I still think that hardcore has a purpose though, every couple of years a hardcore band will suddenly mutate into something interesting. It happened for Black Dice, it happened for a lot of the dance oriented punk/indie stuff like !!!, it seems to have a purpose. Maybe hardcore has become something like jazz used to be, a place for musicians to grind their chops into a fine point. One of my favorite doom metal bands, the aforementioned Neurosis would never have existed without their hardcore past. Dance music itself can claim some ex-hardcore musicians, Drew Daniel of the Soft Pink Truth seems to have a history with it. His album in 04, “Do You Want New Wave, or Do You Want the Soft Pink Truth?” is a collection of house and disco covers of punk and hardcore tracks.
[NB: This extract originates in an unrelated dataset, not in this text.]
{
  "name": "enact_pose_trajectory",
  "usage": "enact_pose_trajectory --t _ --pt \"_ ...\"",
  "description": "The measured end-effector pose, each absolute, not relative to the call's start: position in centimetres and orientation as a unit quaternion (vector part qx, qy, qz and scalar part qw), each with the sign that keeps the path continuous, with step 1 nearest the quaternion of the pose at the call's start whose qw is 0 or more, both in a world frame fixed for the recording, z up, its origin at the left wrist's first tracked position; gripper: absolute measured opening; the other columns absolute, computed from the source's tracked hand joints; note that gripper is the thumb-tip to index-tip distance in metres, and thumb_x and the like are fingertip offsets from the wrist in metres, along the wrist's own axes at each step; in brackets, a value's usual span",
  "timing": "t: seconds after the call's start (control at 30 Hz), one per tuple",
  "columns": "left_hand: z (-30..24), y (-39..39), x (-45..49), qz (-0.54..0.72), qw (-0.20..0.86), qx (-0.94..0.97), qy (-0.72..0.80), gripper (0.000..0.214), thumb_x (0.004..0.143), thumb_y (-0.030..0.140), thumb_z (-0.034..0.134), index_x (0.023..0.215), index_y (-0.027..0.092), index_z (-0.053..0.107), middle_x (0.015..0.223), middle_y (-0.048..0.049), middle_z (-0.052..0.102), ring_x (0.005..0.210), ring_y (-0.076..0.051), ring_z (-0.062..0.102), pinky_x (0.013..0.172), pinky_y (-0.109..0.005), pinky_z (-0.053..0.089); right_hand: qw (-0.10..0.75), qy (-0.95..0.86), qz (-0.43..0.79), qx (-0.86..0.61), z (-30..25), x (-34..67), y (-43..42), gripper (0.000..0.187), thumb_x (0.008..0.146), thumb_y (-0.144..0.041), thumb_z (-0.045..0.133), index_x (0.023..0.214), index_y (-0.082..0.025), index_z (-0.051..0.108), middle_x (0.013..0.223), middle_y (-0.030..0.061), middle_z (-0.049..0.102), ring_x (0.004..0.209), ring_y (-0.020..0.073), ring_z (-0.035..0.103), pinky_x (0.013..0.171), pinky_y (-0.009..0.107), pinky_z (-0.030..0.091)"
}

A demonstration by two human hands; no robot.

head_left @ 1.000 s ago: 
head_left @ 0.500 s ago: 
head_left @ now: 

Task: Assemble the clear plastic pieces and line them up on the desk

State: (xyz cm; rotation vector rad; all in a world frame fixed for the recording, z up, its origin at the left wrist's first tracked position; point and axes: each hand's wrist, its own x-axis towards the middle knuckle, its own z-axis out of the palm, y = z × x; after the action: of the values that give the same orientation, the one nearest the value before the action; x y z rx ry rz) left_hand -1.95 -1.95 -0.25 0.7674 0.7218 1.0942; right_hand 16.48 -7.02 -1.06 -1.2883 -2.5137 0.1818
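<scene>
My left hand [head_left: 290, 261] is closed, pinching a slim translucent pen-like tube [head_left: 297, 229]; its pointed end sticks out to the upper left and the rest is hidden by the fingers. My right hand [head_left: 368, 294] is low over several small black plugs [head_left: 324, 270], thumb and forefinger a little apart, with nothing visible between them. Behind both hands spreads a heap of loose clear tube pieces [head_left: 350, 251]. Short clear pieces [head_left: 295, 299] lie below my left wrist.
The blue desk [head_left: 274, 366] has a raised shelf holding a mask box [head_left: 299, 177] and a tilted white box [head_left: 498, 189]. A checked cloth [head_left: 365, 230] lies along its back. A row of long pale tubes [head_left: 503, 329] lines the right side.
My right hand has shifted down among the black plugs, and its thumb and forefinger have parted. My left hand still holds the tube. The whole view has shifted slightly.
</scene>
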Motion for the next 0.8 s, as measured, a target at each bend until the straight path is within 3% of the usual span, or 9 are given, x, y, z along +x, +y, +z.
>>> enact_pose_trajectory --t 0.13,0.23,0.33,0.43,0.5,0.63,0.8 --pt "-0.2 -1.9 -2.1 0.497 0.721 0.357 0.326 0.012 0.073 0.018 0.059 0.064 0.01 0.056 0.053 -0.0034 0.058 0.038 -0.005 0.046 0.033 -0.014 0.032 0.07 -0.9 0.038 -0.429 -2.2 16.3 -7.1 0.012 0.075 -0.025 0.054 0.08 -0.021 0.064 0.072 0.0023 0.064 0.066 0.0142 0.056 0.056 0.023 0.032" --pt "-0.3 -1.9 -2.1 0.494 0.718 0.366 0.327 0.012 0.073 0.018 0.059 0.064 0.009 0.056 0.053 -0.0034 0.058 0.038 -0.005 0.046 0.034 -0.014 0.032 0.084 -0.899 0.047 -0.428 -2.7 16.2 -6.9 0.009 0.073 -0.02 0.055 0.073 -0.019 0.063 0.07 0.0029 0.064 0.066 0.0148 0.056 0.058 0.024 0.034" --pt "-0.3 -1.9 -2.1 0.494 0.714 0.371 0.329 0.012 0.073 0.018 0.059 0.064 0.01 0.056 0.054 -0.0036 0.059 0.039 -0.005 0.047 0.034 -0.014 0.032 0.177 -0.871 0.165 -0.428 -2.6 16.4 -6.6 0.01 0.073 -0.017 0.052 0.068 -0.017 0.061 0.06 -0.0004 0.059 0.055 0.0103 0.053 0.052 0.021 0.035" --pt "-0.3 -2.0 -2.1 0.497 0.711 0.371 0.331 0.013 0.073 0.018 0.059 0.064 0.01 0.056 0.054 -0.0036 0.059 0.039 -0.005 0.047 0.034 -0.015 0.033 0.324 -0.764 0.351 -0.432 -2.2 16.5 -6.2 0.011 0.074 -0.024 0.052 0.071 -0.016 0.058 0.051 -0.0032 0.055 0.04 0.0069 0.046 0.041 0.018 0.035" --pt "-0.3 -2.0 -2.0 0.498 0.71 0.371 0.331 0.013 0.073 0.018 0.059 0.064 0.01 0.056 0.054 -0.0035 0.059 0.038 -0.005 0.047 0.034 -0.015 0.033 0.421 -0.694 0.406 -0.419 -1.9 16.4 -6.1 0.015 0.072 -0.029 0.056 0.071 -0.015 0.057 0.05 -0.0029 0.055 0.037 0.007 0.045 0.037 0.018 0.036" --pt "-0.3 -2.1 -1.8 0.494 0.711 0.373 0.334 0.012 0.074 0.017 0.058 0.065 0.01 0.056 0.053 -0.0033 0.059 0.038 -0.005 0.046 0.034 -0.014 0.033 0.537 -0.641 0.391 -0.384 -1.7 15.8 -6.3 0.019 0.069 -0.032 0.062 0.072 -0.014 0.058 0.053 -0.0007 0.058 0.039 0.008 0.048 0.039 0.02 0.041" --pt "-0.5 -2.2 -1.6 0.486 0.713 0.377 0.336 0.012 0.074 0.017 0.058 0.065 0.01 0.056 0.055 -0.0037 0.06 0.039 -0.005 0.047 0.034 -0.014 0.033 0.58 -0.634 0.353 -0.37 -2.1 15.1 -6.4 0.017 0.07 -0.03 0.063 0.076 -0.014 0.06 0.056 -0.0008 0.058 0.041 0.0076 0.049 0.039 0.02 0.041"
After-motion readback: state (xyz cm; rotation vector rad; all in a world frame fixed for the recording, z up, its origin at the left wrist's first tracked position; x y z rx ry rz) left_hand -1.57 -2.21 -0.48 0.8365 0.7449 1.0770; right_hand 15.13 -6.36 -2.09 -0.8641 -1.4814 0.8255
Which makes me giggle, I’ve got a soft spot for the Dead Kennedy’s as well. And then there is well, Moby, but lets not talk about him. He’ s had his moment in the sun, I wish him the best. The question remains, why do I like one kind of aggressive rock based music and not the other? Why do I like metal at all, considering I have access to the rarified realms of dance music, with all its capacity for experimentation and promise for the future?

Why love metal? Well for one thing I’m angry a lot of the time. I’m not exactly the most stable of people at the best of times and dance mostly interest me when I’m up, feeling positive. For another it gives me visceral pleasure, I enjoy the sound of well played guitars, bass and drums. It isn’t based purely on nostalgia for my teens, this is something that has changed and grown as much as I have since then. One album I’ve listened to many, many times is Dissection’s Storm of the Light’s Bane. It’s a melodic death/black metal album with a heavy thrash influence, along with some of what I’m guessing is influence from Scandinavian folk music. The man who wrote that album went to prison for the murder of a gay man, after he got out he recorded one more album with a different band of the same name. Then he committed suicide in front of a copy of the Satanic bible, obviously not the nicest person. He was someone who would have found me repellent on a personal basis and might have even tried to harm me if given the chance. I love that album, I love music made by some very sick people, but very talented sick people. Metal attracts extremists, romantics, people dedicated to hopeless and twisted causes. In that it fits me.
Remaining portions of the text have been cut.